Only the lines from the one containing "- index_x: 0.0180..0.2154" through the one containing "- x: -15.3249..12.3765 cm" should be printed, exactly as they appear below, with both ends included.

....

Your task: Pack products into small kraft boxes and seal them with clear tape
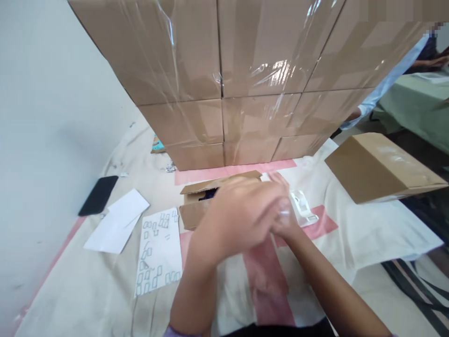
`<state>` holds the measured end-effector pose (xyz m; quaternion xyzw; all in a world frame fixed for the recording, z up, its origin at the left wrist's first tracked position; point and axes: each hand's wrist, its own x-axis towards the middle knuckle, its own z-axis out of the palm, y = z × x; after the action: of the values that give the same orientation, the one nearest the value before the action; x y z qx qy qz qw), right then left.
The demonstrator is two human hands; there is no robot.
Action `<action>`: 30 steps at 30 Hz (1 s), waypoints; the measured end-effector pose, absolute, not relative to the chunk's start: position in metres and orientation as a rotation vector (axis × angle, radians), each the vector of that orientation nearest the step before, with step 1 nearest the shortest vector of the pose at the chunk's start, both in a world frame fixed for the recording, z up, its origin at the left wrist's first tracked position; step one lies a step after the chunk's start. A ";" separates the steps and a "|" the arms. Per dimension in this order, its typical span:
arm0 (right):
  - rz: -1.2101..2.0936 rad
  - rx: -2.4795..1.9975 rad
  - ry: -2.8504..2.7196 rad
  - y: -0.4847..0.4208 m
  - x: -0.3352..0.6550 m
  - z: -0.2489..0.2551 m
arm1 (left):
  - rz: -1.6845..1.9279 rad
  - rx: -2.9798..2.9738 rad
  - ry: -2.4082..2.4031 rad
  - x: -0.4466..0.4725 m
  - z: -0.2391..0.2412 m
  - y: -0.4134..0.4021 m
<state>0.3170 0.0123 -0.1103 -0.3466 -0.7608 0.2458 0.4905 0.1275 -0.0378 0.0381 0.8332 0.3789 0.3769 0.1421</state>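
My left hand [242, 217] is blurred by motion and held over the front of a small open carton [194, 215]. Its fingers are curled inward against my right hand [283, 220]; anything pinched between them is too smeared to make out. A pale, shiny ring-like glint shows at the fingers of the right hand, most of which are hidden or blurred. Dark contents show under the carton's raised flap. Just right of my right hand lies a white tape dispenser [302, 208].
Stacked, plastic-wrapped cartons [259, 56] wall off the back. On the left lie a black phone [98, 195], white papers [117, 224] and a sheet with drawn boxes [159, 252]. A brown carton [382, 168] stands at right. Another person's arm [430, 63] shows far right.
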 end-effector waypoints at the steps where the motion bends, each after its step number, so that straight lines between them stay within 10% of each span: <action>1: 0.545 -0.746 -1.896 0.023 0.307 -0.106 | 1.082 2.329 1.228 0.114 0.038 -0.035; 30: 0.415 -0.590 -1.767 0.029 0.284 -0.114 | 0.401 1.880 1.978 0.068 0.001 0.004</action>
<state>0.2840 0.0291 -0.1140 -0.2524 -0.7554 0.1776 0.5780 0.0682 0.0039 0.0010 0.6691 0.7040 0.1429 0.1905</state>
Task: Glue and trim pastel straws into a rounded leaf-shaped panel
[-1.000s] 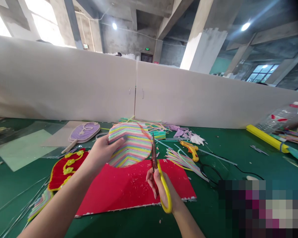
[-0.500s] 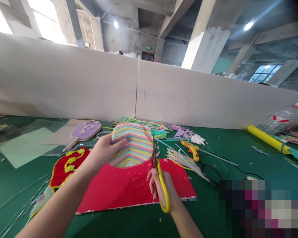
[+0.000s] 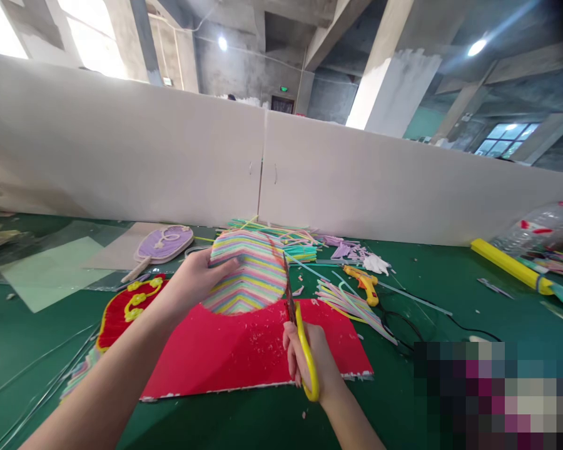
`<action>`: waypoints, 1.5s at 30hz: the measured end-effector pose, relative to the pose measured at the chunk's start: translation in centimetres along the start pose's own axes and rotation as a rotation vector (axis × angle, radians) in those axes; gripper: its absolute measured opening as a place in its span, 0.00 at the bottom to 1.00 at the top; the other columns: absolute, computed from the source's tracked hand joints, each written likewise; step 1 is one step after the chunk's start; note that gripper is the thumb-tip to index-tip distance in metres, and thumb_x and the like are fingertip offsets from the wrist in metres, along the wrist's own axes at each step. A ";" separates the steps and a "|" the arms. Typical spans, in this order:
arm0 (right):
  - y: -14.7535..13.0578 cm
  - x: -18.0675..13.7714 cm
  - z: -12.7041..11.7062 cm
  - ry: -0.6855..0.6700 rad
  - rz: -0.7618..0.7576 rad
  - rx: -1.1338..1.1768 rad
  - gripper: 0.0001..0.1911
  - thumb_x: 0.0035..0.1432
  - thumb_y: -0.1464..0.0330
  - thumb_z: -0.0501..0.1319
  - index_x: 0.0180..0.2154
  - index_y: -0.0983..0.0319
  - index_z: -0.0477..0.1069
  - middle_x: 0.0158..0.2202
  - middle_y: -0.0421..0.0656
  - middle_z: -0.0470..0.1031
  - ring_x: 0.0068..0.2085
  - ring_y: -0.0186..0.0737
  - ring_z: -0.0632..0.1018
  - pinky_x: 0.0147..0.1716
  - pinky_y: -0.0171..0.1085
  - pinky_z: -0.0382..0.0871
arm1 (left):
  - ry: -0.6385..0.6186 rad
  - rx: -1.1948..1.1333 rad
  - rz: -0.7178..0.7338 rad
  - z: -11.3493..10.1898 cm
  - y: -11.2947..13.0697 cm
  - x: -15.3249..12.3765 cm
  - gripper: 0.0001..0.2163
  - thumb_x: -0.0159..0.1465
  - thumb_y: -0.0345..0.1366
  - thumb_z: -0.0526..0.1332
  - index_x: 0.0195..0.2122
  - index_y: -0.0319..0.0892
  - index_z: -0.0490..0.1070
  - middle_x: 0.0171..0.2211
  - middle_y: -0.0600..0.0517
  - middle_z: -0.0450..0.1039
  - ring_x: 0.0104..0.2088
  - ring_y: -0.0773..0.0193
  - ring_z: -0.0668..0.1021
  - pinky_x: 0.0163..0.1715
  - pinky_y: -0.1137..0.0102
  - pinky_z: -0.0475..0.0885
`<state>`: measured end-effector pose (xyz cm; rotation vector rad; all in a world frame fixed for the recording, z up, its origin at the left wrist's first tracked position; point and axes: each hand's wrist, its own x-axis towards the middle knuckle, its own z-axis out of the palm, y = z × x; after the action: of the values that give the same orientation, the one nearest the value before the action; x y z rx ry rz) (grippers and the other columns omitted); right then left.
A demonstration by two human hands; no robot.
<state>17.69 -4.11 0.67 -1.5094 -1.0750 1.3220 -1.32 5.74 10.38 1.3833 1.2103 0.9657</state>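
Note:
My left hand [image 3: 192, 280] grips the left edge of a round piece made of rainbow-striped straws [image 3: 251, 269], holding it tilted up above a red sheet [image 3: 234, 353] on the green table. My right hand [image 3: 309, 362] is closed in the yellow handles of a pair of scissors [image 3: 296, 325]. The scissor blades point away from me and run along the right edge of the striped piece. Small white scraps lie scattered on the red sheet.
A red and yellow ornament [image 3: 122, 309] and a purple fan shape [image 3: 162, 245] lie left. Loose coloured straws [image 3: 347, 300], a yellow glue gun [image 3: 363, 284] with a black cord, a yellow tube [image 3: 511, 265] and a plastic bottle [image 3: 539, 228] lie right. A white partition [image 3: 263, 169] backs the table.
The scissors and my right hand have shifted slightly forward along the striped piece's right edge. The left hand keeps its grip. The view has tipped a little.

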 end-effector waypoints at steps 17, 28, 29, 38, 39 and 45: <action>-0.5 -0.3 -0.9 -0.219 -0.176 -0.105 0.33 0.52 0.38 0.47 0.28 0.62 0.63 0.21 0.37 0.60 0.18 0.27 0.59 0.15 0.28 0.51 | -0.101 0.159 -0.049 -2.2 1.3 -0.5 0.17 0.49 0.48 0.67 0.36 0.43 0.74 0.35 0.48 0.81 0.35 0.50 0.81 0.32 0.63 0.78; -0.5 -0.3 -0.9 -0.263 -0.188 -0.054 0.35 0.51 0.37 0.46 0.31 0.63 0.63 0.23 0.38 0.63 0.18 0.25 0.60 0.16 0.28 0.52 | -0.138 0.163 0.079 -2.3 0.7 -0.3 0.18 0.51 0.44 0.67 0.41 0.44 0.74 0.38 0.50 0.80 0.37 0.51 0.81 0.34 0.64 0.79; -0.5 -0.4 -0.9 -0.261 -0.180 -0.052 0.35 0.51 0.37 0.46 0.32 0.63 0.64 0.23 0.38 0.63 0.18 0.26 0.60 0.16 0.28 0.52 | -0.157 0.156 0.074 -2.2 0.7 -0.3 0.17 0.50 0.44 0.67 0.40 0.44 0.74 0.38 0.51 0.80 0.36 0.51 0.81 0.34 0.63 0.79; -0.1 -0.3 -0.9 -0.284 -0.149 -0.014 0.35 0.51 0.37 0.47 0.32 0.63 0.64 0.23 0.37 0.63 0.19 0.26 0.62 0.16 0.28 0.53 | -0.008 0.277 0.129 -1.7 1.1 -0.6 0.18 0.51 0.49 0.64 0.37 0.42 0.75 0.36 0.50 0.80 0.37 0.51 0.81 0.34 0.64 0.78; -0.1 -0.3 -0.9 -0.284 -0.148 -0.011 0.35 0.51 0.37 0.47 0.32 0.63 0.64 0.23 0.37 0.63 0.19 0.26 0.62 0.16 0.28 0.53 | 0.003 0.282 0.124 -1.8 1.1 -0.6 0.19 0.51 0.50 0.64 0.38 0.42 0.75 0.36 0.50 0.80 0.36 0.51 0.81 0.34 0.64 0.78; -0.1 -0.2 -0.8 -0.269 -0.139 0.003 0.34 0.52 0.38 0.47 0.32 0.63 0.64 0.22 0.36 0.62 0.17 0.25 0.62 0.15 0.27 0.53 | -0.077 0.303 0.132 -1.8 0.7 -0.3 0.19 0.52 0.49 0.64 0.40 0.42 0.74 0.38 0.50 0.80 0.37 0.52 0.81 0.35 0.63 0.78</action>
<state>18.50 -4.37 0.87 -1.2531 -1.3209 1.4543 -3.01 5.74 11.42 1.7411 1.2561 0.8334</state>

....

## Answer to this problem
  - index_x: 0.0180..0.2154
  - index_y: -0.0983..0.0319
  - index_z: -0.0477..0.1069
  - middle_x: 0.0158..0.2202
  - middle_y: -0.0421..0.0656
  - middle_z: -0.0470..0.1031
  - ring_x: 0.0068..0.2085
  - ring_y: -0.0186..0.0737
  - ring_z: -0.0632..0.1018
  - pinky_x: 0.0147..0.1716
  - pinky_y: -0.0171..0.1085
  - pinky_z: -0.0382..0.0871
arm1 (left):
  - ry: -0.6385..0.6186 rad
  - rx: -1.1948..1.1333 rad
  - rz: -0.7178..0.7338 rad
  - z: -11.3493..10.1898 cm
  - y: -11.2947..13.0697 cm
  - x: -15.3249..12.3765 cm

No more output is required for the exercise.